> _WHAT IS BEING ASKED_
Every line of the material is to be transcribed verbatim, with images omitted.

--- START ---

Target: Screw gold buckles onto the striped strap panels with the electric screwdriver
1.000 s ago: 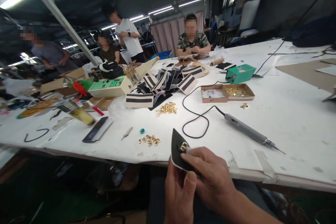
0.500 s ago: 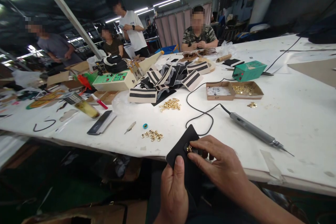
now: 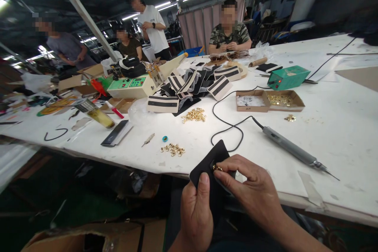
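My left hand grips the lower edge of a black leather piece, thumb pressed on its face, at the near edge of the white table. My right hand pinches a small gold metal ring against that piece with thumb and fingertips. A small heap of gold rings lies on the table just left of the piece. A grey electric screwdriver with a black cable rests to the right.
A larger pile of gold hardware, striped black-and-cream pieces, a green-topped machine, a green box and two cardboard trays lie further back. Several people are at the far side. A cardboard box stands below left.
The view has shifted slightly. The black piece was turned from a pointed upright pose to a tilted one, and my right fingers moved from covering its lower part to pinching the gold ring.
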Available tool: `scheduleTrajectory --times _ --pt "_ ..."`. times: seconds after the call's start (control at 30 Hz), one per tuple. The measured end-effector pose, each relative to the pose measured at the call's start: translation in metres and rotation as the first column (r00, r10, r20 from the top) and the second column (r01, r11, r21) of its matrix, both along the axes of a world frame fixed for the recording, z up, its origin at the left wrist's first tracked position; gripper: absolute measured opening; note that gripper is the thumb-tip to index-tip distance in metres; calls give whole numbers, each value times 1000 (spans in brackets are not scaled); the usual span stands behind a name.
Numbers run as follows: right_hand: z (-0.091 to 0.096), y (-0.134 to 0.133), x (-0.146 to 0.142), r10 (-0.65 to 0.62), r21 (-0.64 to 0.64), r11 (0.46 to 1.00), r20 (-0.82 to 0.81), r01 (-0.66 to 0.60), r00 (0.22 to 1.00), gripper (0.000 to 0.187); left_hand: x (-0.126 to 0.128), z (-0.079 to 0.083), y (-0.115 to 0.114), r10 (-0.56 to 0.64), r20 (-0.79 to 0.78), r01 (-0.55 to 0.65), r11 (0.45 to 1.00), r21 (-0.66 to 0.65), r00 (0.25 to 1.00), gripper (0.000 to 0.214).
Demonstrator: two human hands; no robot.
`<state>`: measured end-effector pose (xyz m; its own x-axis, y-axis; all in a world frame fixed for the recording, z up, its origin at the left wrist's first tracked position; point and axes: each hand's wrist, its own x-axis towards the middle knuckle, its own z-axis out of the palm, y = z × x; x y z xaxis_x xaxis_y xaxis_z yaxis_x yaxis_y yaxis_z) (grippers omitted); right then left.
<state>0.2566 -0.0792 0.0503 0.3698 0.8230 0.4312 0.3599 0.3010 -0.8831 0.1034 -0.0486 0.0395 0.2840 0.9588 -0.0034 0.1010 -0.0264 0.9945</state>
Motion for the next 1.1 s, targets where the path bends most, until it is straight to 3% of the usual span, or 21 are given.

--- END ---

> _WRITTEN RESPONSE_
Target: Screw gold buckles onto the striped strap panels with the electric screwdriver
1.000 s ago: 
0.500 s ago: 
now: 
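My left hand grips the lower edge of a black leather piece, thumb pressed on its face, at the near edge of the white table. My right hand pinches a small gold metal ring against that piece with thumb and fingertips. A small heap of gold rings lies on the table just left of the piece. A grey electric screwdriver with a black cable rests to the right.
A larger pile of gold hardware, striped black-and-cream pieces, a green-topped machine, a green box and two cardboard trays lie further back. Several people are at the far side. A cardboard box stands below left.
The view has shifted slightly. The black piece was turned from a pointed upright pose to a tilted one, and my right fingers moved from covering its lower part to pinching the gold ring.
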Available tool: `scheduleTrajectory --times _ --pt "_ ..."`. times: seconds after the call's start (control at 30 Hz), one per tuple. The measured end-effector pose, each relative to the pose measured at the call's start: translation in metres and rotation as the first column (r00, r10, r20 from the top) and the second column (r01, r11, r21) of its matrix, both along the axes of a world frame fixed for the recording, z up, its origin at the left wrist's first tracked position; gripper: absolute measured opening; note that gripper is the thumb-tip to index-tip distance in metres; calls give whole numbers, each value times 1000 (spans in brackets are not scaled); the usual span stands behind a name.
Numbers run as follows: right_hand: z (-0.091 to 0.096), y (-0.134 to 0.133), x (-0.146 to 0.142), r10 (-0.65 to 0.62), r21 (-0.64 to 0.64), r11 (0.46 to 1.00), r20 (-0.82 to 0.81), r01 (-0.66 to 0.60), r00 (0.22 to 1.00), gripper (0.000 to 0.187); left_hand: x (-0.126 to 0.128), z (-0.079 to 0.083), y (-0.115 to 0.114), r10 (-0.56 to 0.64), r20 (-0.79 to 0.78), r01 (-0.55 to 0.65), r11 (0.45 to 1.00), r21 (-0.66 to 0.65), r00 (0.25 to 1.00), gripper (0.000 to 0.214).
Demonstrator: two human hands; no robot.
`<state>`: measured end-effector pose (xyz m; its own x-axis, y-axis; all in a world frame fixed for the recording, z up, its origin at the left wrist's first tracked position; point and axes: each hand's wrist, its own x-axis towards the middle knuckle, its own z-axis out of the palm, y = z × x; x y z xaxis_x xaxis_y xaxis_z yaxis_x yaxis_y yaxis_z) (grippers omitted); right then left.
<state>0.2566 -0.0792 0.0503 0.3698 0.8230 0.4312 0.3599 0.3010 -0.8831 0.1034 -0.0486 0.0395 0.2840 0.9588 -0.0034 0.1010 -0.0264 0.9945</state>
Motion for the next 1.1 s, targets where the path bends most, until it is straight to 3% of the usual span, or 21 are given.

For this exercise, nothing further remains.